Brief: Start at the line below containing "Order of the" and stop at the line containing "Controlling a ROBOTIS". Repeat every line of that stretch exactly, and nothing outside it.

Supplied information:
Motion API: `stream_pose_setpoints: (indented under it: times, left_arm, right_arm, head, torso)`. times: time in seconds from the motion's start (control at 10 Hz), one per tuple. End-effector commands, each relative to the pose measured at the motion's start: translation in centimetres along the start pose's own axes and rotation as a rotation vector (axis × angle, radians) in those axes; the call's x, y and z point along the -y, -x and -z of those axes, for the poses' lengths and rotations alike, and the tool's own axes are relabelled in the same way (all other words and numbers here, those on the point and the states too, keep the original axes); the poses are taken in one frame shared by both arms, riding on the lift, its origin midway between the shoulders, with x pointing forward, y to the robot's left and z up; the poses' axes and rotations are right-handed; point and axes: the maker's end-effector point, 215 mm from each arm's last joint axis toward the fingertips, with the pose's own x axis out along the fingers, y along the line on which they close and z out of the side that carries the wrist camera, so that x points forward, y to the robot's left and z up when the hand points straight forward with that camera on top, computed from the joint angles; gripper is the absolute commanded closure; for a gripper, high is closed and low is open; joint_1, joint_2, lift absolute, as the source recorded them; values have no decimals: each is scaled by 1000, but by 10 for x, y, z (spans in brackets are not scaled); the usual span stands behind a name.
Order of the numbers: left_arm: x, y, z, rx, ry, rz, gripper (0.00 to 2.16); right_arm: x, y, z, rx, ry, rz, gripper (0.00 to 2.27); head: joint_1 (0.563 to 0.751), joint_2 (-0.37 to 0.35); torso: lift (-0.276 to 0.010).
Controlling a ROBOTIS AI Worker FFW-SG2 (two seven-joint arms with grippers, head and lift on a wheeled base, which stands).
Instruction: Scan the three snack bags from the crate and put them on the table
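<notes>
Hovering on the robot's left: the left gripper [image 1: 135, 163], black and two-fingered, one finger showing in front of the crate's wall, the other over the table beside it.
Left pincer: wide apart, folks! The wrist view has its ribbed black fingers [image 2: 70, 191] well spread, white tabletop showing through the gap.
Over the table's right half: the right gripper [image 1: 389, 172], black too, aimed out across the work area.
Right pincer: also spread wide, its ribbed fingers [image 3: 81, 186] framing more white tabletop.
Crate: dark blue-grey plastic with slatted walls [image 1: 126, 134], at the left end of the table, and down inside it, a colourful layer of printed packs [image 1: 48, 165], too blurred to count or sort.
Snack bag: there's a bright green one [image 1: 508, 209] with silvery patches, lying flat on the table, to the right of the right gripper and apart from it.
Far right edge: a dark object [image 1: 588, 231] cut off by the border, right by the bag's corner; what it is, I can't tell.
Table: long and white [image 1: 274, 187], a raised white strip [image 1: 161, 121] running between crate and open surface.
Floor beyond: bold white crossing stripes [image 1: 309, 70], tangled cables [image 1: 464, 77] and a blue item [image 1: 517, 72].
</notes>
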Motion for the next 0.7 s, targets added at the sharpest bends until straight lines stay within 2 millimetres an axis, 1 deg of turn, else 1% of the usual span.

Result of the task:
Order of the numbers: left_arm: x, y, z, rx, ry, rz, gripper (0.00 to 2.16); right_arm: x, y, z, rx, ry, rz, gripper (0.00 to 2.27); head: joint_1 (0.563 to 0.751), joint_2 (-0.37 to 0.35); torso: lift (-0.276 to 0.010).
Controlling a ROBOTIS AI Worker FFW-SG2 (two seven-joint arms with grippers, head and lift on a wheeled base, which stands).

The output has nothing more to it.